在场的人目睹靳文从百面女的口袋中取出样东西,然而这东西几乎超过了每个人的认知。
原以为是颗宝石或者水晶,但都不是。躺在靳文手掌中的是片几寸长的小薄片,看起来像是片浑浊的玻璃。拿出以后,闪光也随即消失了。
玻璃还能反射光的?
阿泰摸不清头脑,呆愣地问了句。
先不说这人物理学学得怎样,仅就这一现象来说,还真没人能给出准确答案。毕竟季心然释放的这奇怪暖流就已经足够让人惊奇上一年半载了,谁知道是不是暖流改造了玻璃。

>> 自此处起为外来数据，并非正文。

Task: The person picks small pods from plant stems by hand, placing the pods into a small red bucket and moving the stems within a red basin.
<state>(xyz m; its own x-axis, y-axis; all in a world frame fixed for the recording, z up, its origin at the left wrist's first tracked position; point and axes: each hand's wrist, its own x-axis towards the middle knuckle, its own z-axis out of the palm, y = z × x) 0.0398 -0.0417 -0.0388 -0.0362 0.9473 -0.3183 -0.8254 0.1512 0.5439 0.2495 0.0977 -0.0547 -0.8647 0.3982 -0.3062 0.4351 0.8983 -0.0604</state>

也借我看看。楚洋更为好奇,将玻璃拿过来,旁边的苏白烟和阿来他们也凑了过去一一传看。
唯独诏时没有动,站在原地,望着昏迷的季心然有一阵子。
既没有参与讨论,也没关注新找到的东西,极为罕见。
你要过来看看吗。
靳文查看了季心然的情况,眉间加深,顺便看了下不远处的人。
诏时依然没回话,但眼神能看得出在微微动摇。哪怕他在尽力在维持种冷酷的造型,但这些细节躲不过自幼一起长大的靳文。
正因为逃不过,也让靳文稍微担忧了些。已经是多少年了?上次看到诏时在明显发呆,好像已经隔了多重山水,看不清了。
还以为多年之后,再也看不到诏时的这种眼神,像是孩子般清澈又迷茫,走丢了,看着路却不前进。